Britain’s The Daily Telegraph has just released its new iPad application, that has gone from offering a few free leading articles to offering completely chargeable content.
Now, I have nothing against paid content, great content and journalism costs money to create and if it’s above average in quality, then I’m willing to pay.
However, The Telegraph believes that its iPad application is synonmous with a pre-internet era printed newspaper, and is charging accordingly $1.99 per day. Per day! Or $16.99 per month.
This model only makes sense if you consume content from one location, that’s it that’s all. However, with the internet and a zero marginal cost of publishing, that’s not how most people consume content. They’ll read a few articles per day from each source.

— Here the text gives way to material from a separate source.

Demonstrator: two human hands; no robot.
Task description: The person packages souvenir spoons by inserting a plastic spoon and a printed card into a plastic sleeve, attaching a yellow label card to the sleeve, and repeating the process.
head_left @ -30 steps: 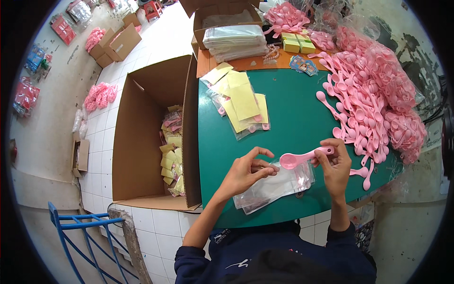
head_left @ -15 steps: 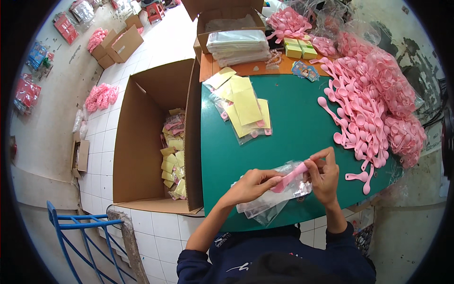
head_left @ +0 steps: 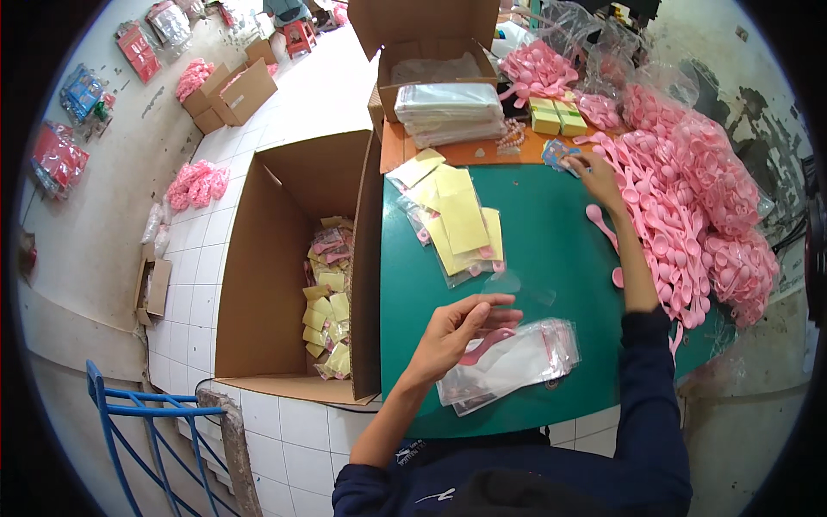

Hence, my average daily cost per article from The Telegraph would be around 40 cents if I were to read 5 articles a day. That’s a lot to pay per article! Pre-Internet, if you were to read 15-20% of one newspaper, roughly, 20-30 articles, you may be paying the equivalent of 10 cents per article. If you remember that the marginal cost of delivering the article is much higher due to distribution and newsprint costs, then the equivalent article today should be valued at between 2 and 5 cents.
So, if the The Telegraph wants to charge, this is what is should do.
1. Create a value per article. This can vary based on the contents of the article. An in-depth report with multi-media graphics may be 5-10 cents whilst a standard article may be 2 cents.
2. Have readers by credits through in-app purchase.
3. Suggest to readers that subscription might be better if they are heavy readers.
4. Offer a few articles per day for free, as news is an experience good, and you need to read it to know if you like the style of the paper.
There is another way to look at iPad newspapers. If you suggest that people should pay because the iPad app experience is so much better than the web experience, but the content is no better or doesn’t merit being charged for, then you should charge for that experience. Make the iPad app payable in the app store. Charge $5 one time, one off. The value is in the reading medium, not in the content.